_What you have to do_
Look below for the line that contains "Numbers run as", then copy it and each following line exactly, through and including the line that contains "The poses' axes".

Source data START

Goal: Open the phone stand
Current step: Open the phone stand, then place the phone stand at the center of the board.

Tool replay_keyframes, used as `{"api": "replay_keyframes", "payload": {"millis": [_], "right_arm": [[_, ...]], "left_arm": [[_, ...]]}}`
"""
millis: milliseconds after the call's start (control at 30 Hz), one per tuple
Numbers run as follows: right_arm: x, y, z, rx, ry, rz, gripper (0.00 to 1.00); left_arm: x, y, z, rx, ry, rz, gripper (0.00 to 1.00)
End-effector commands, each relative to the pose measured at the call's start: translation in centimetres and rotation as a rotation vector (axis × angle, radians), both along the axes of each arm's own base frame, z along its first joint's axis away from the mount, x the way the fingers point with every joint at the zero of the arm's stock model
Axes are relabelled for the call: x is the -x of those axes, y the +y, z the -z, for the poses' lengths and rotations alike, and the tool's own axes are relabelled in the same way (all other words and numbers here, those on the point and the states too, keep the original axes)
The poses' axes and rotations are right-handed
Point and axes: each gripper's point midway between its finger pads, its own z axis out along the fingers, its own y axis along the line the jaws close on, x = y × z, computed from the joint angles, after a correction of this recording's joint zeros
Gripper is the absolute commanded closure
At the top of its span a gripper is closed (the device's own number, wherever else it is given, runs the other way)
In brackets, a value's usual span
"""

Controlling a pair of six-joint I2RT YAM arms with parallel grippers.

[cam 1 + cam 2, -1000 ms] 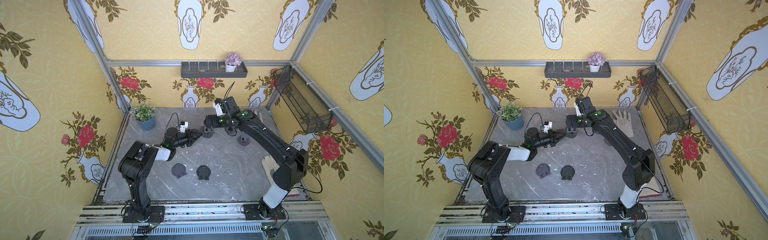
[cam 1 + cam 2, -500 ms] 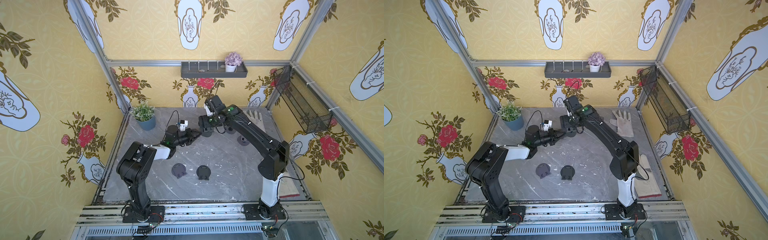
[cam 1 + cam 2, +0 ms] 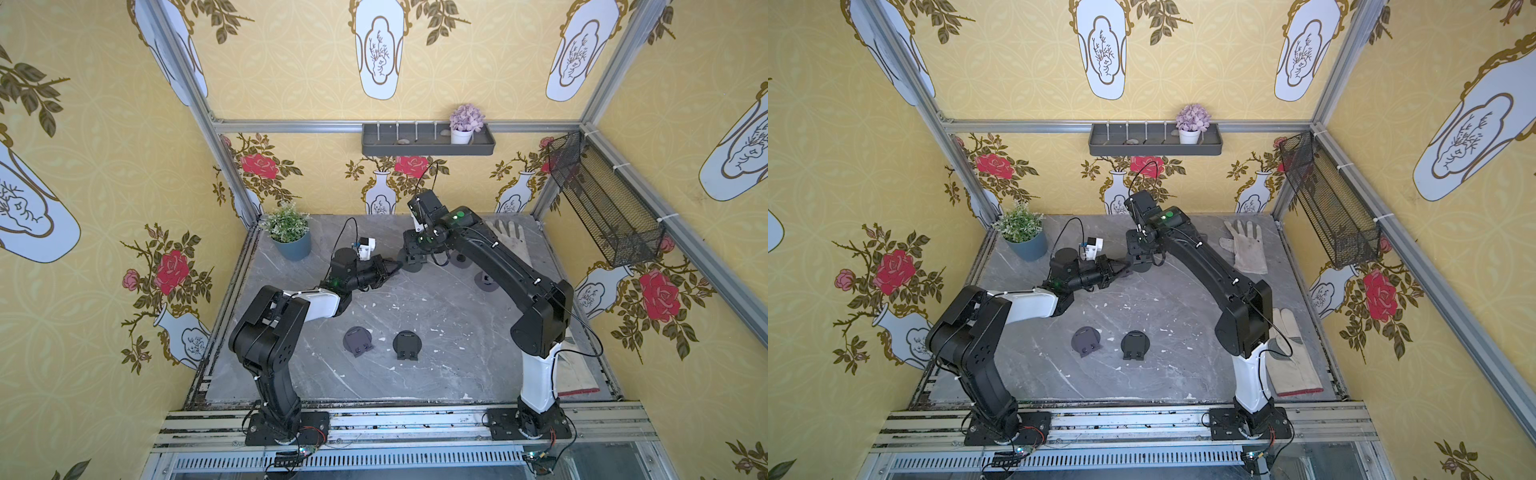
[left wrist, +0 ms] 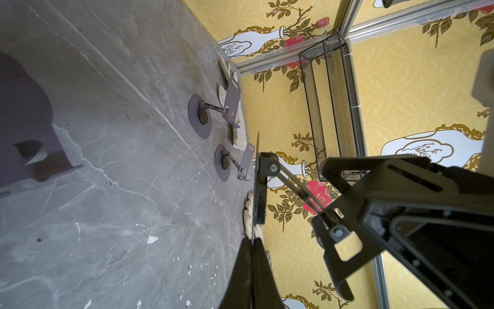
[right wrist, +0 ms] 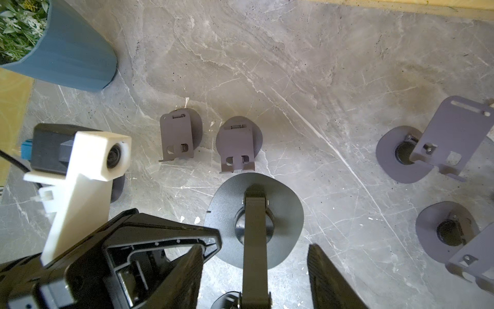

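Note:
A dark phone stand (image 3: 412, 264) sits at the back middle of the marble table, seen in both top views (image 3: 1143, 266). My left gripper (image 3: 395, 268) is shut on the thin rim of its round base; in the left wrist view the fingertips (image 4: 252, 242) pinch the edge-on base (image 4: 258, 192). From above, my right gripper (image 3: 415, 254) hangs over the stand. In the right wrist view its fingers (image 5: 187, 267) stand open on either side of the stand's arm (image 5: 254, 240) without touching it, the base (image 5: 283, 214) below.
Two folded stands (image 3: 357, 340) (image 3: 407, 344) lie near the front middle. Two opened stands (image 3: 461, 259) (image 3: 486, 283) stand right of the grippers. A potted plant (image 3: 291, 237) is back left, a glove (image 3: 1246, 245) back right, another glove (image 3: 1292, 353) by the right arm's base.
The right gripper has shifted left and down over the stand, and its jaws have narrowed around the stand's arm. The left gripper has kept its hold on the base.

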Motion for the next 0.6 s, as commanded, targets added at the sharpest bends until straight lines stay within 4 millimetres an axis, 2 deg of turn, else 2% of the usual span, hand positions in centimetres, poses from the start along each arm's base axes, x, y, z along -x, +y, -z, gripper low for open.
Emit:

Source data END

_Your response_
Numbers run as follows: right_arm: x, y, z, rx, ry, rz, gripper (0.00 to 1.00); left_arm: x, y, z, rx, ry, rz, gripper (0.00 to 1.00)
End-effector commands, each relative to the pose measured at the call's start: translation in centimetres and rotation as a rotation vector (axis × angle, radians), both along the axes of each arm's own base frame, z along its first joint's axis away from the mount, x the way the fingers point with every joint at the zero of the arm's stock model
Axes are relabelled for the call: x is the -x of those axes, y the +y, z the -z, for the poses' lengths and rotations alike, and the tool's own axes are relabelled in the same way (all other words and numbers here, those on the point and the states too, keep the original axes)
The poses' axes and rotations are right-handed

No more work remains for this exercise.